Some scholars have designed an improved bile duct jejunal loop anastomosis. Because the jejunum between the two anastomoses is ligated with a thread, it theoretically avoids the flow of intestinal contents through the biliary-enteric anastomosis. At the same time, some scholars use this technique as a bile-enteric anastomosis. First choice, and has achieved good clinical results. Roux-en-Y bile duct jejunum anastomosis is currently the most recognized and most used procedure in biliary-enteric anastomosis. This operation can effectively reduce the occurrence of reflux cholangitis by extending the biliary branch and intestine loop. Some scholars have followed up more than 1,000 patients who underwent cholangiojejunostomy.
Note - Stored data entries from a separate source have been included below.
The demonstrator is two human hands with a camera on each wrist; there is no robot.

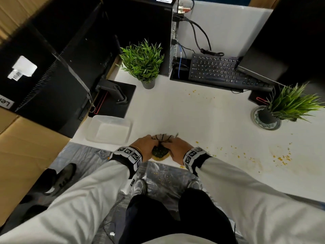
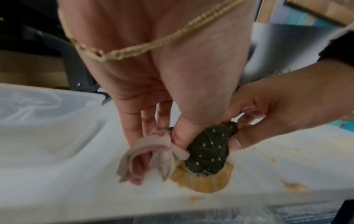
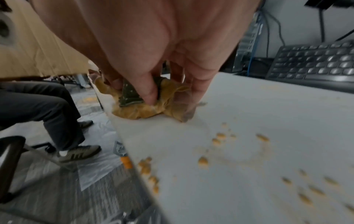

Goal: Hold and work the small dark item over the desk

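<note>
My left hand (image 2: 153, 106) and right hand (image 2: 272, 115) both pinch the dark green spotted cloth (image 2: 208, 150), bunched over a yellow-stained rag (image 2: 206, 180) at the counter's (image 1: 202, 117) near edge. I judge it soft, light, limp — best gathered by its folds. The monitor (image 1: 35, 71) at left reads "Le" — the rest is cut off.

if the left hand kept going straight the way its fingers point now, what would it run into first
The left hand points down at the white table, fingertips already among the pale folded cloth beside the dark spotted cloth. It would likely meet that pale cloth, then the table right beneath; depth is unclear.
</note>
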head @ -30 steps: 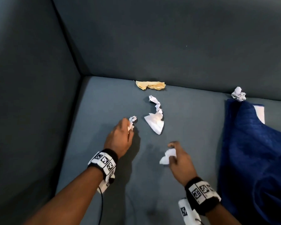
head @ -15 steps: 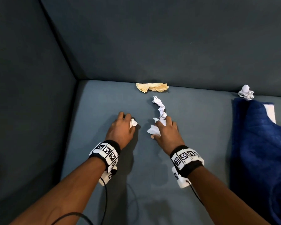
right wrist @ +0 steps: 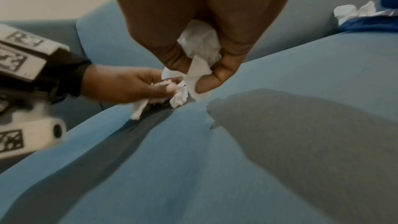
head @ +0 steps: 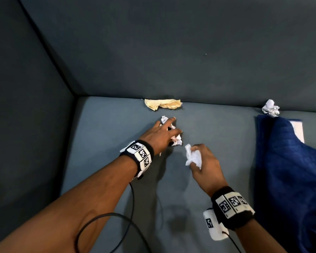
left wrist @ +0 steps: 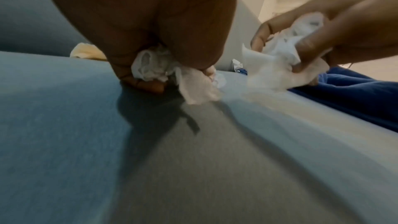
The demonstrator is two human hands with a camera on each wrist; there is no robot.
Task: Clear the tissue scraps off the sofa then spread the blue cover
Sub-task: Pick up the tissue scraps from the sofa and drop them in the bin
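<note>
White scraps were gripped in both hands: left hand (head: 162,133) gathering scraps (head: 176,139) on the sofa (head: 102,143), right hand (head: 204,161) clutching a wad (head: 192,157). Beyond the hands, a yellow scrap (head: 162,104) and a white ball (head: 270,107) remained. The cover (head: 290,170) lay bunched rightward, unspread.

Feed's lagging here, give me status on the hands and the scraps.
Left hand gathering white scraps on the seat. Right hand holds a white tissue wad. Yellow scrap and white wad by the backrest remain. Blue cover still bunched.
</note>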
Among the three different cholangiojejunostomy, the incidence of cholangiocarcinoma after Roux-en-Y cholangiojejunostomy is the lowest.

However, there are also reports in the literature that the incidence of vascular complications (hepatic artery thrombosis and portal vein thrombosis) after Roux-en-Y anastomosis of the bile duct jejunum has increased, which also shows that this procedure still has shortcomings. At this stage, there is no biliary-enteric anastomosis that can be perfect, but Roux-en-Y bile duct jejunal anastomosis has been highly recognized and accepted as the mainstream operation in biliary-enteric anastomosis. At the same time, the author believes that if the modified bile duct jejunum loop anastomosis has been verified by a large number of clinical practice, it is also worth recommending.